GIVEN INFORMATION →
.....

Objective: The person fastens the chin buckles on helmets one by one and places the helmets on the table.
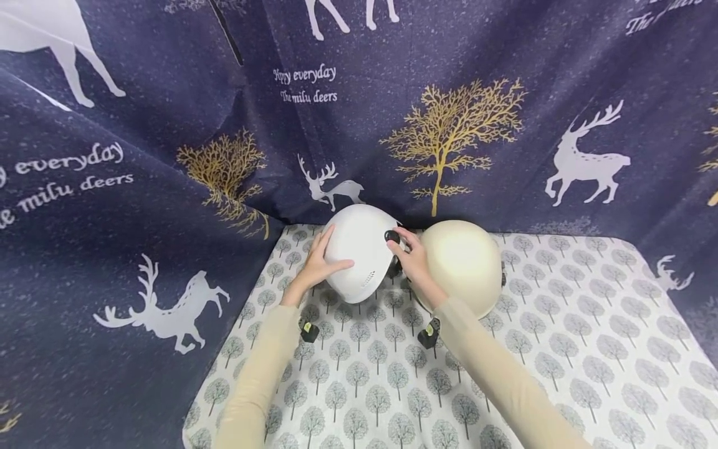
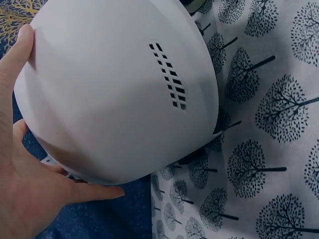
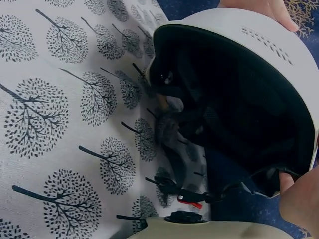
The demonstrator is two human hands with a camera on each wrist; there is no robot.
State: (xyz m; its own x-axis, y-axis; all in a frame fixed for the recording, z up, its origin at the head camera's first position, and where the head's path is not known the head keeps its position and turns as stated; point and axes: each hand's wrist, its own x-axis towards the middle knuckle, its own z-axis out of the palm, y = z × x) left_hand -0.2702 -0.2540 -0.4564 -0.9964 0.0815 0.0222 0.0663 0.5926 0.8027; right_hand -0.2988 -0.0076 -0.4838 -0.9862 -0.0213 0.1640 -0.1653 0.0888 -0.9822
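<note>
A white helmet [image 1: 359, 246] is held tilted above the tabletop, its opening turned toward the right. My left hand [image 1: 316, 268] holds its left side, with fingers and thumb spread around the smooth shell. At the opposite rim, my right hand [image 1: 414, 259] grips the edge beside a round black part [image 1: 392, 236]. In the right wrist view, the right thumb lies over the rim of the helmet's dark inside [image 3: 239, 99]. A black chin strap with a red-tabbed buckle [image 3: 192, 201] hangs beneath the opening. Slotted vents [image 2: 169, 77] show on the shell in the left wrist view.
A cream helmet [image 1: 462, 265] sits dome-up on the table, close to the right hand and forearm. The tree-printed cloth [image 1: 561, 324] covers the table. Behind and to the left hangs a dark blue curtain [image 1: 348, 137] with deer and trees.
</note>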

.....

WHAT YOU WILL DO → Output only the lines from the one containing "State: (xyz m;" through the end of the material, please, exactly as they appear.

OUTPUT OF THE EXERCISE →
State: (xyz m; its own x-axis, y-axis; all in a frame fixed for the recording, z up, its origin at the head camera's first position, and where the head's path is not known the head keeps its position and turns as stated; point and axes: each hand's wrist, its own x-axis towards the middle knuckle, its own z-axis out of the palm, y = z × x) left_hand -0.2702 -0.2540 -0.4564 -0.9964 0.0815 0.0222 0.0663 0.5926 0.8027; right_hand -0.2988 -0.0076 -0.4838 -0.9862 -0.0213 0.1640 -0.1653 0.0888 -0.9822
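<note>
A white helmet [image 1: 359, 246] is held tilted above the tabletop, its opening turned toward the right. My left hand [image 1: 316, 268] holds its left side, with fingers and thumb spread around the smooth shell. At the opposite rim, my right hand [image 1: 414, 259] grips the edge beside a round black part [image 1: 392, 236]. In the right wrist view, the right thumb lies over the rim of the helmet's dark inside [image 3: 239, 99]. A black chin strap with a red-tabbed buckle [image 3: 192, 201] hangs beneath the opening. Slotted vents [image 2: 169, 77] show on the shell in the left wrist view.
A cream helmet [image 1: 462, 265] sits dome-up on the table, close to the right hand and forearm. The tree-printed cloth [image 1: 561, 324] covers the table. Behind and to the left hangs a dark blue curtain [image 1: 348, 137] with deer and trees.
</note>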

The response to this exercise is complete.